# TASK INSTRUCTIONS:
Within the records below, reproduce without change the lines from the line that has "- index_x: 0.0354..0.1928" through the line that has "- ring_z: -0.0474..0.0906", and only those.

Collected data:
□ □ □

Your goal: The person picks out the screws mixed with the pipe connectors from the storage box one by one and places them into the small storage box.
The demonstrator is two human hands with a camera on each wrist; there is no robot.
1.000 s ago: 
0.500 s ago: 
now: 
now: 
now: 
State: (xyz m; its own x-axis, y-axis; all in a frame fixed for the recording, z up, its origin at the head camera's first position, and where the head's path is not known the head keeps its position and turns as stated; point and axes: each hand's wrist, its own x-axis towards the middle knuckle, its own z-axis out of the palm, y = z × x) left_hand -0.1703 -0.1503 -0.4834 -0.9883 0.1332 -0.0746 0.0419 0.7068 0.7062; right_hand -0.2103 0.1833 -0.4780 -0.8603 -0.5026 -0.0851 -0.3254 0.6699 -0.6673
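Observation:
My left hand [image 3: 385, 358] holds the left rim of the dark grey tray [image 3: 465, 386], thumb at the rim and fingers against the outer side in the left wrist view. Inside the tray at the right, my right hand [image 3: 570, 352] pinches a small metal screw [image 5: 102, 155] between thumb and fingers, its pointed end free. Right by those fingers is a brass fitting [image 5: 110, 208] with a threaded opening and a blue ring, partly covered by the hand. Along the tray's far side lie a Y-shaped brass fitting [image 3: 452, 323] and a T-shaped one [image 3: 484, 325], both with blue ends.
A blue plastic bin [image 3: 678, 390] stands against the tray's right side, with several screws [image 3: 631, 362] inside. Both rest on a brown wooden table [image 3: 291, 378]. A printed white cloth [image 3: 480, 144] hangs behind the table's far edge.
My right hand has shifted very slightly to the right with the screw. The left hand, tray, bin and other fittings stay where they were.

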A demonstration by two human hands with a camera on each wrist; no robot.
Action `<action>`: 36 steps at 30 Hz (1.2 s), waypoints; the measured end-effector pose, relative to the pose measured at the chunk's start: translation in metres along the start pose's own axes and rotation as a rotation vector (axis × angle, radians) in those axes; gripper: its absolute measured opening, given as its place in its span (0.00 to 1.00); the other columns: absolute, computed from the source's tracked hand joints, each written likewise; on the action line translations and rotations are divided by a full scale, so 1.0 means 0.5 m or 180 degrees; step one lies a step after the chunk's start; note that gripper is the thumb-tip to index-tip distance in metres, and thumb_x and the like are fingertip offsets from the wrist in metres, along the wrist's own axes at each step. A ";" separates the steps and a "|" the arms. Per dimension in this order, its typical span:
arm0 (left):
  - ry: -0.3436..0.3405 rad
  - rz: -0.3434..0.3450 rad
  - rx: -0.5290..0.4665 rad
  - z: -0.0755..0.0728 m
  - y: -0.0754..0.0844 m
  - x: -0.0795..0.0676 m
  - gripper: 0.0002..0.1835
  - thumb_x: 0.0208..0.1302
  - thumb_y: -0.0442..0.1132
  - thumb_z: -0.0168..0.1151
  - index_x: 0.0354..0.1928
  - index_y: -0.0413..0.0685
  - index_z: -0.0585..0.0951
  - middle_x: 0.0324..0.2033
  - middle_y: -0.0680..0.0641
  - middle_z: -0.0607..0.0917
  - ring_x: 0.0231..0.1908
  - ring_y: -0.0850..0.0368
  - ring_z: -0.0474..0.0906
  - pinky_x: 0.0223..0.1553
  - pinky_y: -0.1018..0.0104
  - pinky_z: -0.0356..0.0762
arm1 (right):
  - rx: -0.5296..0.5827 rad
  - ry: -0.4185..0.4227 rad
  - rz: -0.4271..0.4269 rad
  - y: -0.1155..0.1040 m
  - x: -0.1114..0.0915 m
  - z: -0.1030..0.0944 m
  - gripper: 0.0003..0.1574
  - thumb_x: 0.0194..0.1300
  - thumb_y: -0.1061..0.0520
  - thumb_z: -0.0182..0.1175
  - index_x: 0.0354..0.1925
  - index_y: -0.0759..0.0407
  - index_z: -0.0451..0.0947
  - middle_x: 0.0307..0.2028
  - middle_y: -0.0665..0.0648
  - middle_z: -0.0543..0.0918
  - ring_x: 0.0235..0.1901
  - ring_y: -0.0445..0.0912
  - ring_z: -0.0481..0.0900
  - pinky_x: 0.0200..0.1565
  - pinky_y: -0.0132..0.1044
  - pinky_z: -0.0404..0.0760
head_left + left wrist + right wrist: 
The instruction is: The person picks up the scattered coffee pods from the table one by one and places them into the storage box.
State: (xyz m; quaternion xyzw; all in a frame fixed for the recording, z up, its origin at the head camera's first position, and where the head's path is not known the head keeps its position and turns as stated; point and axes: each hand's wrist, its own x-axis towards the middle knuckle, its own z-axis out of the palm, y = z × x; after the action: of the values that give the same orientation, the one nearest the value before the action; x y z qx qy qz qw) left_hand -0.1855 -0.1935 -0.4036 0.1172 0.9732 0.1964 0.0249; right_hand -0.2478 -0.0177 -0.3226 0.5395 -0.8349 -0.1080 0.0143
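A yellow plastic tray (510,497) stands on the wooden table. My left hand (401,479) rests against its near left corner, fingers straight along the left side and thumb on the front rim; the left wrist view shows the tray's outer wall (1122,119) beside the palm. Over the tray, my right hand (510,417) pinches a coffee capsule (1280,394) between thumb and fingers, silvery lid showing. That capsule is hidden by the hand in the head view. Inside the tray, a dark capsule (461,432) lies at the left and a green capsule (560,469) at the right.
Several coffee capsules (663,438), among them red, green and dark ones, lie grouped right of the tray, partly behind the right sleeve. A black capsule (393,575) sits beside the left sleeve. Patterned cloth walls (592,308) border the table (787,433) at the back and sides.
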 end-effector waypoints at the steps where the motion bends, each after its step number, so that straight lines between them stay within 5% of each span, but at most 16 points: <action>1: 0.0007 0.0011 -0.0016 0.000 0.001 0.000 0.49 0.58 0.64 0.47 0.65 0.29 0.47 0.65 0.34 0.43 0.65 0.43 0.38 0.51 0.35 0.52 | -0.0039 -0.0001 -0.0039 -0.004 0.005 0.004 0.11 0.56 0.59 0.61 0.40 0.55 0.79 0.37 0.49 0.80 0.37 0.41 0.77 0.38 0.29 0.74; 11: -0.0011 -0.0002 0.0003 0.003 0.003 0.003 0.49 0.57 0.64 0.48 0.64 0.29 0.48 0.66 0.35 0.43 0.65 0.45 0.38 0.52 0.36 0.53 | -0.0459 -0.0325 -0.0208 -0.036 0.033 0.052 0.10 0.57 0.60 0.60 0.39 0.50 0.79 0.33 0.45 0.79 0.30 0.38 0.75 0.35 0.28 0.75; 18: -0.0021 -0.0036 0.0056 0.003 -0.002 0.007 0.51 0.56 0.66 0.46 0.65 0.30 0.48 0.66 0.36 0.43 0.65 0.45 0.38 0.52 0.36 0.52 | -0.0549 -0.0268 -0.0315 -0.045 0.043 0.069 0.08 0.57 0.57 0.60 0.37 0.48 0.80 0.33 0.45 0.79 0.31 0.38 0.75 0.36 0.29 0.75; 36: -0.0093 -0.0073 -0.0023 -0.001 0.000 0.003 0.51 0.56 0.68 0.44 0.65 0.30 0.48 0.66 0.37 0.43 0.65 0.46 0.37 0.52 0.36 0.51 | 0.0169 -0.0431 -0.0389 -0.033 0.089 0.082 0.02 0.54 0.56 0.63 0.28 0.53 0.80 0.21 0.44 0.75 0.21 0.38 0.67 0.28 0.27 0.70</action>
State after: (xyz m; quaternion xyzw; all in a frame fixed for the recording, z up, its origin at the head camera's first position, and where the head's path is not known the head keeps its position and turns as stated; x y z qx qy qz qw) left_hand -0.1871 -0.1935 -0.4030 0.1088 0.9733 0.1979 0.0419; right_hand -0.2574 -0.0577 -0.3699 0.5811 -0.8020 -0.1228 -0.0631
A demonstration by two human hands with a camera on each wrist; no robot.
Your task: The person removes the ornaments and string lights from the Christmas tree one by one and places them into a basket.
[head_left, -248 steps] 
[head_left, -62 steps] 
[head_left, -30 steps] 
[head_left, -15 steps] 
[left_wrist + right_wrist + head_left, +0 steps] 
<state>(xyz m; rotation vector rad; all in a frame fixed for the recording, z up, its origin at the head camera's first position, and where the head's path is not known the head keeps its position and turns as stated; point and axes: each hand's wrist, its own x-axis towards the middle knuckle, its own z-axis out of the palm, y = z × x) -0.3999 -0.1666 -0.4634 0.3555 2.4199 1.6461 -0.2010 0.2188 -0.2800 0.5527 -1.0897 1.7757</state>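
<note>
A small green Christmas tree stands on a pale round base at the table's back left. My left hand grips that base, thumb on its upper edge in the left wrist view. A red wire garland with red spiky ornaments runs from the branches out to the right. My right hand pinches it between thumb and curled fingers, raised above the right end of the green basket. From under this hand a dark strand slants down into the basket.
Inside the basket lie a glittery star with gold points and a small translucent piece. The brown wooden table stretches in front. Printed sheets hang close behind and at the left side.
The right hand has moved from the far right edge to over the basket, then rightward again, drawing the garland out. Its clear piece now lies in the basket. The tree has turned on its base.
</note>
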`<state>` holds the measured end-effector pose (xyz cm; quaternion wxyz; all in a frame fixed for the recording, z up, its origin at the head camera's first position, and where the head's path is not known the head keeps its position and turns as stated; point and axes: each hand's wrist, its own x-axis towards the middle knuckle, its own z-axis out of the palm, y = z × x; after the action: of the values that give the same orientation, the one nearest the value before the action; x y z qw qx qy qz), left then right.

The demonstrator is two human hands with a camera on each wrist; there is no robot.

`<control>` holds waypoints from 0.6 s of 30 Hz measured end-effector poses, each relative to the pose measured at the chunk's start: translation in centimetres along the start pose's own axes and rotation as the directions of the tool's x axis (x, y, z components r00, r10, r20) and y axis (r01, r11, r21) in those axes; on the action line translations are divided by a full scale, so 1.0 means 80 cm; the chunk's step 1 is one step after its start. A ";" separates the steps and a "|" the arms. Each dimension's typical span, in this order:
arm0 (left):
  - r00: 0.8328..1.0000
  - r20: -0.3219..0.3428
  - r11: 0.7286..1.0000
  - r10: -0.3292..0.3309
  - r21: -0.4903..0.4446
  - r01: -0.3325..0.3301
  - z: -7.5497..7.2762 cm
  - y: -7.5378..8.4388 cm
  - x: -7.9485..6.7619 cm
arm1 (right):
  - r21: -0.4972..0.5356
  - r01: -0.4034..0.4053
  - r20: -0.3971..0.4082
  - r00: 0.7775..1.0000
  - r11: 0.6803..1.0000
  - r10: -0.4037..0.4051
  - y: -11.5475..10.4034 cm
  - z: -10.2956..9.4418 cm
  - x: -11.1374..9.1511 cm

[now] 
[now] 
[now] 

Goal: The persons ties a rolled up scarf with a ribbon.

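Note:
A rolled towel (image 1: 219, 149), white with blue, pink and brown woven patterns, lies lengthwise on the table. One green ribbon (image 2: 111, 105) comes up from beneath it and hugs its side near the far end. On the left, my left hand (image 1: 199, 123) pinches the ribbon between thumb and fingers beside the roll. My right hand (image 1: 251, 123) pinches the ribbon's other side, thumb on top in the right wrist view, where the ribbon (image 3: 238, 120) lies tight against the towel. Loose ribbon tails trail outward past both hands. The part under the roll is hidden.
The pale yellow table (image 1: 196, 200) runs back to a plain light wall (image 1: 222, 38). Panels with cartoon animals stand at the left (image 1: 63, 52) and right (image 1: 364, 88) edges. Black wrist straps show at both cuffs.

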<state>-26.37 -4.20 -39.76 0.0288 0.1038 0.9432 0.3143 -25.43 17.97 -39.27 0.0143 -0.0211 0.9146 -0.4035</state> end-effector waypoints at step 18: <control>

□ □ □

# FINISHED TASK:
  - index_x: 0.0354..0.1928
  - index_y: -0.0413..0.0685
  - index_z: -0.0585..0.0951
  - middle_x: 0.0324..0.2033
  - middle_y: -0.0680..0.0641
  - middle_z: -0.0607..0.0917
  - ring_x: 0.0231..0.1908
  - ring_y: -0.0850..0.0368
  - ring_z: -0.0474..0.0906

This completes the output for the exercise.